Filter the listing so that only lines with the word "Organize" remain.

- [Supplied material]
· · · ·

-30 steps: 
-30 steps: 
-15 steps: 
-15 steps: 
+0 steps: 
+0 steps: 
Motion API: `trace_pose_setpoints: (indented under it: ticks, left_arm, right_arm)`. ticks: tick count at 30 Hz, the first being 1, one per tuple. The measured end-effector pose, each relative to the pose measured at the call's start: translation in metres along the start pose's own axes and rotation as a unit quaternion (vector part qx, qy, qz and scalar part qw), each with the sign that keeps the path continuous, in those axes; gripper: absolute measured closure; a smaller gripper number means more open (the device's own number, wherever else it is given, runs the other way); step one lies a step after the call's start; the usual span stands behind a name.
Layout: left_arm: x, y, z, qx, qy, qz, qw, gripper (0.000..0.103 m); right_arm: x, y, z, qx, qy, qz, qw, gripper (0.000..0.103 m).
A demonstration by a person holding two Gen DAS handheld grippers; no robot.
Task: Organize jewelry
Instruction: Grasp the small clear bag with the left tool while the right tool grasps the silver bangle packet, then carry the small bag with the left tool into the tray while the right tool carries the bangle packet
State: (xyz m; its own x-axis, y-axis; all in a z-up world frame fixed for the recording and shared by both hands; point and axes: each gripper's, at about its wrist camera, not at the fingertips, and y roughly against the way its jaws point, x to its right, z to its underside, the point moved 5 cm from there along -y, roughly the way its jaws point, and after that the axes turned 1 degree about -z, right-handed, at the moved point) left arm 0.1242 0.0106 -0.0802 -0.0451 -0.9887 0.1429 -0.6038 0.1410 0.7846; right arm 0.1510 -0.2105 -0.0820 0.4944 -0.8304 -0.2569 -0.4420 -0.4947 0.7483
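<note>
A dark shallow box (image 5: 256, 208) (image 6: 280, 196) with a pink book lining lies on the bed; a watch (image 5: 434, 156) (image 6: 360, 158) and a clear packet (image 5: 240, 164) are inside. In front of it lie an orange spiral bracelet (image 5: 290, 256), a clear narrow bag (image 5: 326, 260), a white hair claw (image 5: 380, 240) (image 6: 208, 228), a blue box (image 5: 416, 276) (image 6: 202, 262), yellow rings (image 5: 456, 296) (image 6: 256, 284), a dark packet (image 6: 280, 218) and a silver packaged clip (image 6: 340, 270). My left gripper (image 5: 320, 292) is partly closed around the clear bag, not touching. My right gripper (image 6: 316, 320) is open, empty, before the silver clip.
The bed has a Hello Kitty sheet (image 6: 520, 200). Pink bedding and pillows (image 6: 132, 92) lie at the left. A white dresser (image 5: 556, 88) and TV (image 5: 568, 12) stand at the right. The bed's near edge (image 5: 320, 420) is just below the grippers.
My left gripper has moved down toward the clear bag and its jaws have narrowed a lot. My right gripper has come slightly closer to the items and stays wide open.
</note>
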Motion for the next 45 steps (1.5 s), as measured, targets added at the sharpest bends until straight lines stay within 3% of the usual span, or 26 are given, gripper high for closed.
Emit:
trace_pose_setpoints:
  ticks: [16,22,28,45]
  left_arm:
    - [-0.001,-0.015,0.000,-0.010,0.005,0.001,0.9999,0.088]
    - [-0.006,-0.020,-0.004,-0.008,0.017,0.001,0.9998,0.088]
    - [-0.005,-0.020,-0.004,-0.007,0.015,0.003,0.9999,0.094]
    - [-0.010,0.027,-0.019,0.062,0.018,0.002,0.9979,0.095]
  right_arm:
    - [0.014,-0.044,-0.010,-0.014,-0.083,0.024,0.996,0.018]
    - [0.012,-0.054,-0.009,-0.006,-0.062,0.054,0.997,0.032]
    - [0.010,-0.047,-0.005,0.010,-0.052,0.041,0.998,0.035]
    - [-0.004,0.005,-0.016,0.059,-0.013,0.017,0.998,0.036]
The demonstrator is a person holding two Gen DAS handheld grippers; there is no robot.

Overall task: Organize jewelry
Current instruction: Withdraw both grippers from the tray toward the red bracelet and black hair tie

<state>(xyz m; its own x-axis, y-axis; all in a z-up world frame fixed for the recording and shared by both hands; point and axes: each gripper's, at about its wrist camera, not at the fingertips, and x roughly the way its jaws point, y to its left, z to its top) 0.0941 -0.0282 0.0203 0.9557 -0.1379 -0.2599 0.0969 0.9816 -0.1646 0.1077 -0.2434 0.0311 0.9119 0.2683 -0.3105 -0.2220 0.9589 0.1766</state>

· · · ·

- [Task answer]
Task: Organize jewelry
Overall task: Organize jewelry

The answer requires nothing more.